This task calls for copying each line below that contains "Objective".

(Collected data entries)
☆ ☆ ☆ ☆ ☆ ☆ ☆
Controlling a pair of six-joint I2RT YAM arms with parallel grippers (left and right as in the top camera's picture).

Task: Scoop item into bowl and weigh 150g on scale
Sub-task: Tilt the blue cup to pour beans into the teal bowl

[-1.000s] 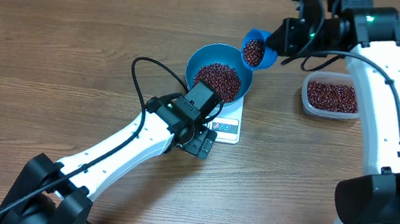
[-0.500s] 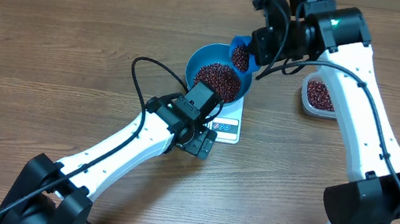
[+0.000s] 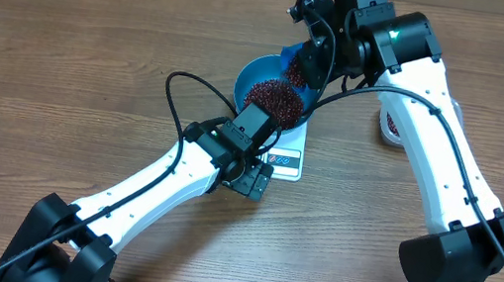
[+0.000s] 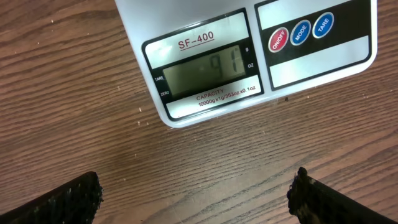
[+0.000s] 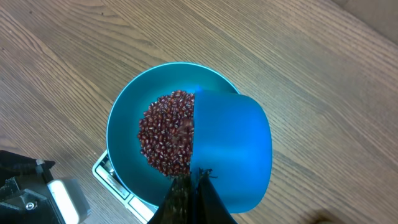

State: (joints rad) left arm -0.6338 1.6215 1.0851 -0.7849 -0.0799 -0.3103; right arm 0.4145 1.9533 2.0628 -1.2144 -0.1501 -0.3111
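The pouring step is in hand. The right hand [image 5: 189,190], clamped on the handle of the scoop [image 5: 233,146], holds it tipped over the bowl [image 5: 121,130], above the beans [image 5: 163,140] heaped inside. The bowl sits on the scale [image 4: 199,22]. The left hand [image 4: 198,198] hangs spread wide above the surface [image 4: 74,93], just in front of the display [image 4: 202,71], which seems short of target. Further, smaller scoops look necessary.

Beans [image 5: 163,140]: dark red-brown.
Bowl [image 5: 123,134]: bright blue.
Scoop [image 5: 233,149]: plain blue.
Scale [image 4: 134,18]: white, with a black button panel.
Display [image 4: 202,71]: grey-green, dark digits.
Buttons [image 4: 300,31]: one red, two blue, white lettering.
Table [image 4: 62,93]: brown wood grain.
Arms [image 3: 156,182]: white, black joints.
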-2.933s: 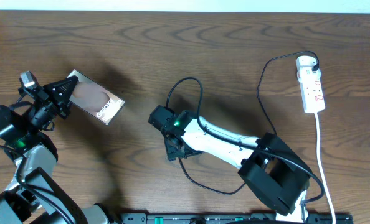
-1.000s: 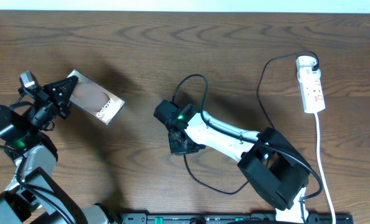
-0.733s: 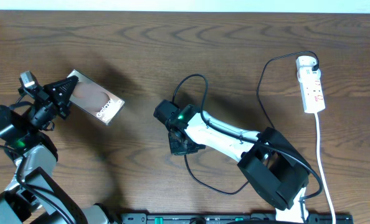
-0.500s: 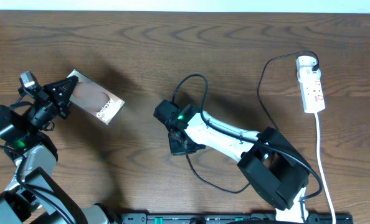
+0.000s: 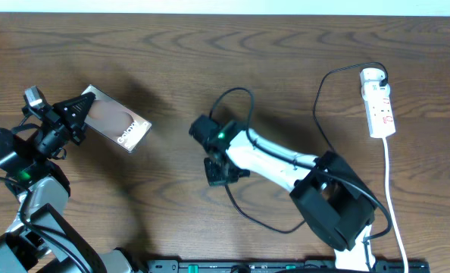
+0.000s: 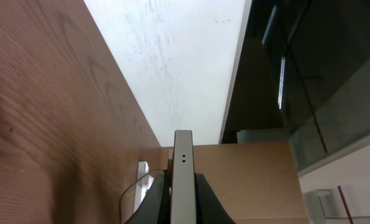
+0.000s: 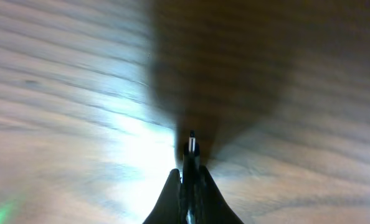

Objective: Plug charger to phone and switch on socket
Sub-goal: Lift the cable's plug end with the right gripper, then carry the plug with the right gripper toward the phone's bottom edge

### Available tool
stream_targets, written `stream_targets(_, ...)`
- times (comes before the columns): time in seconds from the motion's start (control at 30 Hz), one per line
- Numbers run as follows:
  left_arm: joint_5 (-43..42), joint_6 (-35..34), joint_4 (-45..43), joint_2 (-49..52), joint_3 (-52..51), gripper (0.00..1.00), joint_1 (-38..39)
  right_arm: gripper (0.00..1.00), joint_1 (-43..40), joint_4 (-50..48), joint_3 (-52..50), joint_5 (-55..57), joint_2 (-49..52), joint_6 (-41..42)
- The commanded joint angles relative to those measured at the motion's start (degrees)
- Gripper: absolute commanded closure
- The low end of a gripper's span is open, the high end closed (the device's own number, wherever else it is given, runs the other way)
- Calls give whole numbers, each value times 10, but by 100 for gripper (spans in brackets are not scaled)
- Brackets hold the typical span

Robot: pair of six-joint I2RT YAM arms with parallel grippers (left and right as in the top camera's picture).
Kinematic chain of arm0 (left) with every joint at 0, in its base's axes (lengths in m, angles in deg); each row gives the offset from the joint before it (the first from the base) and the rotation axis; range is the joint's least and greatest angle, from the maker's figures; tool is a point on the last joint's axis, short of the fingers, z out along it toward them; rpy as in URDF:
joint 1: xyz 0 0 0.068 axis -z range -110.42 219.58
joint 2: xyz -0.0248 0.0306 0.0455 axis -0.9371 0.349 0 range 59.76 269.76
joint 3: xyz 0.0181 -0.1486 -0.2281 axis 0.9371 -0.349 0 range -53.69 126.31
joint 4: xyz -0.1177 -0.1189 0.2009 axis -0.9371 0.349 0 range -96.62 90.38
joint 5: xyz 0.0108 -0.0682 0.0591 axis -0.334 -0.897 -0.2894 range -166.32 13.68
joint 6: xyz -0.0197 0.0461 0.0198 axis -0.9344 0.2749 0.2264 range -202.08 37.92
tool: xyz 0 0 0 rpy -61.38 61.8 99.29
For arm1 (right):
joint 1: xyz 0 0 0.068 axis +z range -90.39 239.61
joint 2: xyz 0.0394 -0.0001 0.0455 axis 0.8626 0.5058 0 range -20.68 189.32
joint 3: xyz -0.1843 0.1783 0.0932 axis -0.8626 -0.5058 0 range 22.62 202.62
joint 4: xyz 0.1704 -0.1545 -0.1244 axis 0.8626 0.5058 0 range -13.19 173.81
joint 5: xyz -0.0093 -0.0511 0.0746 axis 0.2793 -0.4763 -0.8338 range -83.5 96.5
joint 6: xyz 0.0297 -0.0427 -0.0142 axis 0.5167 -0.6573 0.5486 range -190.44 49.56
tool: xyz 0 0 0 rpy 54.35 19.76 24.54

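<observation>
The phone [image 5: 119,121], a dark glossy slab with white lettering, is held at its left end by my left gripper [image 5: 77,114]. In the left wrist view the phone [image 6: 183,168] stands edge-on, clamped between the two fingers of the left gripper [image 6: 183,190]. The charger [image 5: 316,110] is a thin black cable looping from the socket [image 5: 379,110] across the table to my right gripper [image 5: 217,173]. The right wrist view shows the right gripper [image 7: 190,180] shut on the charger's plug tip [image 7: 191,147], which sticks out ahead just above the wood.
The socket's white cord [image 5: 388,182] runs down the right side toward the front edge. The right arm [image 5: 285,163] lies across the table's middle. A black rail [image 5: 285,265] runs along the front edge. The socket [image 6: 143,180] also shows far off past the phone.
The right gripper has shut on the charger's plug end and shifted slightly up and away from the front edge, pulling the cable loop with it. The left arm and phone have not moved.
</observation>
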Motion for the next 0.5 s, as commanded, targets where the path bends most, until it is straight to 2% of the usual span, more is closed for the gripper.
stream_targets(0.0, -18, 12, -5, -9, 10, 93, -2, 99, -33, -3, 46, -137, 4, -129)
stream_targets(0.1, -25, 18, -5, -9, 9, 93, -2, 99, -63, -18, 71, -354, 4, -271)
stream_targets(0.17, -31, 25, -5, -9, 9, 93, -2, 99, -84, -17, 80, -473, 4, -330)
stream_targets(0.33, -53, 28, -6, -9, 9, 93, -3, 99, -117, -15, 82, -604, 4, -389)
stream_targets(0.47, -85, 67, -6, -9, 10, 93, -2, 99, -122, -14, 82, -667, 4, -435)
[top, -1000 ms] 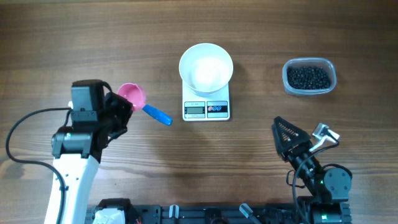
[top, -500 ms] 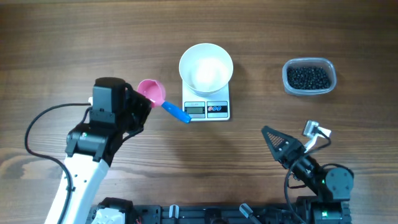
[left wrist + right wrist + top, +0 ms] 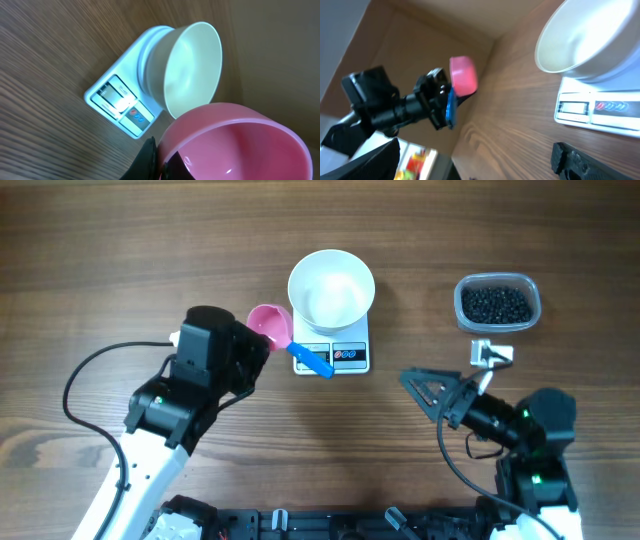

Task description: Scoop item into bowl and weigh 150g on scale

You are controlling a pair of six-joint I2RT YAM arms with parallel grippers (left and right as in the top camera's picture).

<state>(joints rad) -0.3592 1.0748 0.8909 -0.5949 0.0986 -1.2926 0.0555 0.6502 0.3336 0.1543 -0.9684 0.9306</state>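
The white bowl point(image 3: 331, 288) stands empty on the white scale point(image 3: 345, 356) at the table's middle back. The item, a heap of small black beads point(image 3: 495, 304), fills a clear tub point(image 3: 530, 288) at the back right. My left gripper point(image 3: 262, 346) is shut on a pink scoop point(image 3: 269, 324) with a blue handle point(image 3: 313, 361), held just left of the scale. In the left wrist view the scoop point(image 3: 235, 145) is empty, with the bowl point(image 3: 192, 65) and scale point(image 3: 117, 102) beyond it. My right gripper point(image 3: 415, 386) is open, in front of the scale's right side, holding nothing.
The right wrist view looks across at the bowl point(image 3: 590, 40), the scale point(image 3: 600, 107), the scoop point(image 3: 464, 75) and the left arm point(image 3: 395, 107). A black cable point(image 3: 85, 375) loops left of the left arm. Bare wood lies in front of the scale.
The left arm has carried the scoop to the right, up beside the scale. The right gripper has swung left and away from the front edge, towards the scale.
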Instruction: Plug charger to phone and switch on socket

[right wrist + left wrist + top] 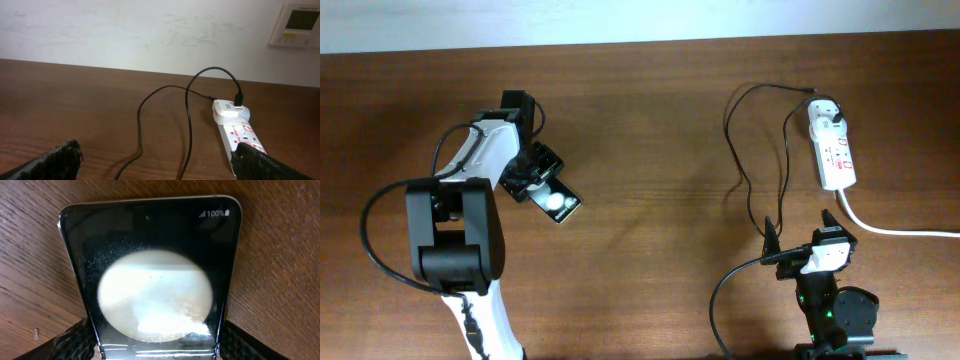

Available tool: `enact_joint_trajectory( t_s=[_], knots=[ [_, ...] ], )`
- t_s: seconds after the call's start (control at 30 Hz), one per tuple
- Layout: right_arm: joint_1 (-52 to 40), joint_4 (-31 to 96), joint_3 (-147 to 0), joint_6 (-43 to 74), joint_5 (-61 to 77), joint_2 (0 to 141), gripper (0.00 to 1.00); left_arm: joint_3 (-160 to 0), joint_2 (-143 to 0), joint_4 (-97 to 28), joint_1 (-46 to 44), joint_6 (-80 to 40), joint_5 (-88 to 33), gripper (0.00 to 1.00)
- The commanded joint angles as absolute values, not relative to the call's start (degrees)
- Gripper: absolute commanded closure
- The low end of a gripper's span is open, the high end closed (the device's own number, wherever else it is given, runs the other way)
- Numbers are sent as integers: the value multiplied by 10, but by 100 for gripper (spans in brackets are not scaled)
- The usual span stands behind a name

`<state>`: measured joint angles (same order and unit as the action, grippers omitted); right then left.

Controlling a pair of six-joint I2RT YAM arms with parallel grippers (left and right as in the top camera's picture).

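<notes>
From above, the left claw [548,188] is closed on the near end of the phone [560,203], which juts out past its fingertips with the screen facing up over the table [650,220]. The right claw [800,230] stands spread wide. The socket [833,150] lies ahead of it and slightly to its right, well apart, and the charger [786,160] trails back in loops from the strip's far end toward the claw's left finger. The left wrist camera shows the phone [150,280] filling the space in front of the claw [155,345], with both fingers [70,340] pressed against its side edges and a battery reading at its far corner. In the right wrist camera the claw [160,165] is open and holds nothing. The socket [240,135] sits just beyond its right finger, and the charger [187,115] drops from the white adapter [232,111] and runs back between the two fingers.
</notes>
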<state>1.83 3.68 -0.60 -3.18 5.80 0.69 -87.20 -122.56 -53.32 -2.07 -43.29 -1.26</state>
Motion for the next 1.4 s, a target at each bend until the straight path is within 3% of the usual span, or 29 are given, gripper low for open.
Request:
enact_joint_trajectory(
  t_s=[0.0, 0.23, 0.43, 0.73, 0.93, 1.17, 1.37],
  knots=[
    [19, 40, -3, -30, 55, 4, 1, -844, -1260, -531, -22, -414, -67, 49],
    [19, 40, -3, -30, 55, 4, 1, -985, -1254, -674, -22, -374, -62, 69],
    [19, 40, -3, -30, 55, 4, 1, -1082, -1157, -771, -22, -342, -44, 67],
    [19, 40, -3, -30, 55, 4, 1, -1082, -788, -841, -21, -316, -36, 65],
    [19, 40, -3, -30, 55, 4, 1, -1082, -640, -904, -21, -316, -44, 66],
    [19, 40, -3, -30, 55, 4, 1, -1013, -677, -924, -21, -316, -183, 67],
    [19, 40, -3, -30, 55, 4, 1, -917, -844, -914, -21, -291, -196, 66]
  ],
)
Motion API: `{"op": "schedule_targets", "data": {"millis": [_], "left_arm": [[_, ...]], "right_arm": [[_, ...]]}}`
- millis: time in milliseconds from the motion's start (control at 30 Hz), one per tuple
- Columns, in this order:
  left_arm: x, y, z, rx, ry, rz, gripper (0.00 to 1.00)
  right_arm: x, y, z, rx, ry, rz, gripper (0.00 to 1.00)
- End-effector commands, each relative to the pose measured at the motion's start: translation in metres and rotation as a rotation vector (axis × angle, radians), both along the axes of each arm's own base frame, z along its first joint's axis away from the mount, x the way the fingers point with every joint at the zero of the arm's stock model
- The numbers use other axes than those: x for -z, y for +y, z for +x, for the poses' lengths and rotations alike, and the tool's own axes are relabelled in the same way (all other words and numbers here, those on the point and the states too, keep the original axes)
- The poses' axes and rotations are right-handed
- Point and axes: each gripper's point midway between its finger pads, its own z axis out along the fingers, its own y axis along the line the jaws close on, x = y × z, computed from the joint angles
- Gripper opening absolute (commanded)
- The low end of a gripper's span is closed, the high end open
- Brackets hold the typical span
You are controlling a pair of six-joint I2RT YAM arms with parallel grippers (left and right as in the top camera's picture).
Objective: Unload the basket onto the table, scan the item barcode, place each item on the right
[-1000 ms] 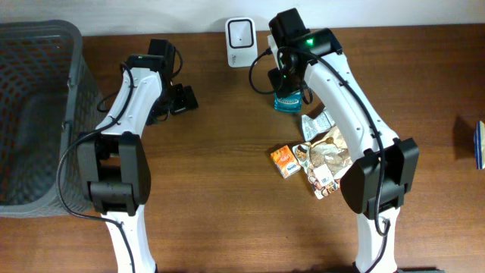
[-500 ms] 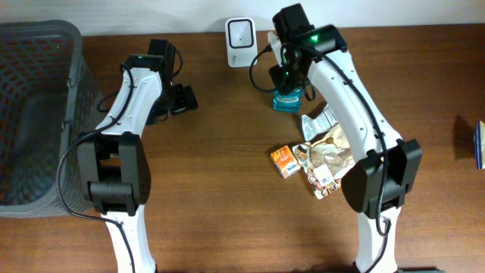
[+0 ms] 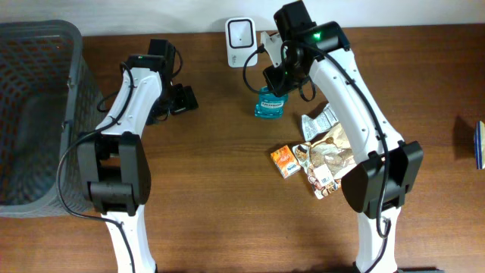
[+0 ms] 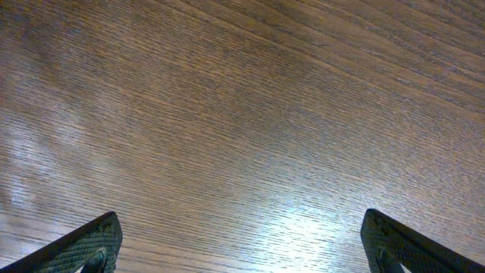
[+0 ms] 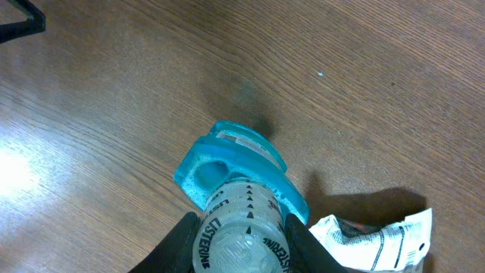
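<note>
Right gripper [image 5: 241,241] clamps the cap of a blue Listerine mouthwash bottle [image 5: 241,163], near the white scanner [image 3: 239,32]. Left gripper [image 4: 242,244] stands wide open, left of the scanner.

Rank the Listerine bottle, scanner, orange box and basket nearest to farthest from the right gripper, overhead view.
1. Listerine bottle, in the right gripper
2. Scanner, back edge
3. Orange box, by the packets
4. Basket, far left
</note>
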Motion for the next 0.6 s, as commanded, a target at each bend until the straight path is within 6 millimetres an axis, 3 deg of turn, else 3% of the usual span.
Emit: {"op": "schedule_targets", "data": {"millis": [0,133,233,333,367,400,467,500,567], "left_arm": [[-0.011,0.0,0.0,0.005,-0.023,0.005,0.99],[-0.011,0.0,0.0,0.005,-0.023,0.005,0.99],[-0.011,0.0,0.0,0.005,-0.023,0.005,0.99],[-0.011,0.0,0.0,0.005,-0.024,0.005,0.99],[-0.011,0.0,0.0,0.005,-0.023,0.005,0.99],[-0.011,0.0,0.0,0.005,-0.024,0.005,0.99],[-0.011,0.0,0.0,0.005,-0.024,0.005,0.99],[-0.011,0.0,0.0,0.005,-0.023,0.005,0.99],[-0.011,0.0,0.0,0.005,-0.024,0.005,0.99]], "right_arm": [[-0.007,0.005,0.003,-0.017,-0.016,0.034,0.3],[0.016,0.004,0.0,-0.018,0.04,0.018,0.3],[0.022,0.004,0.0,-0.017,0.054,0.013,0.31],[0.02,0.005,0.002,-0.018,0.046,0.016,0.45],[0.02,0.005,0.002,-0.018,0.046,0.016,0.56],[0.02,0.005,0.002,-0.017,0.046,0.016,0.83],[0.019,0.005,0.003,-0.017,0.041,0.017,0.88],[0.017,0.005,0.004,-0.009,0.035,0.016,0.99],[0.007,0.0,0.01,0.05,0.007,0.008,0.99]]}}
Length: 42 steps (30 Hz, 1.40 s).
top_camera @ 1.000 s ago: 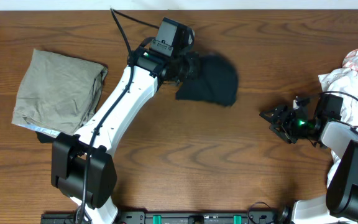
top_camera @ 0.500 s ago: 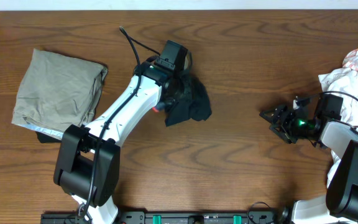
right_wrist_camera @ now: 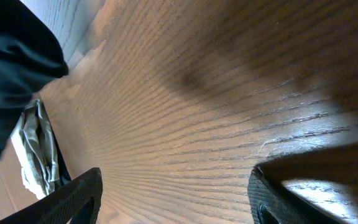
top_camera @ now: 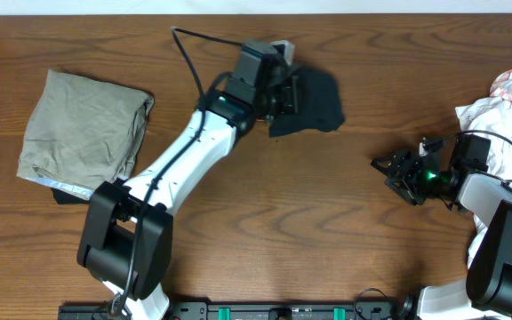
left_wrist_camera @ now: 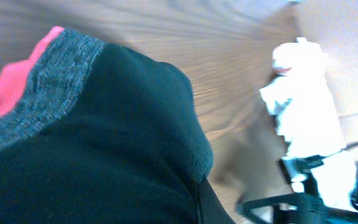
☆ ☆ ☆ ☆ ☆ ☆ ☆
▸ **Written response**
Objective: Plug charger to phone and switch on socket
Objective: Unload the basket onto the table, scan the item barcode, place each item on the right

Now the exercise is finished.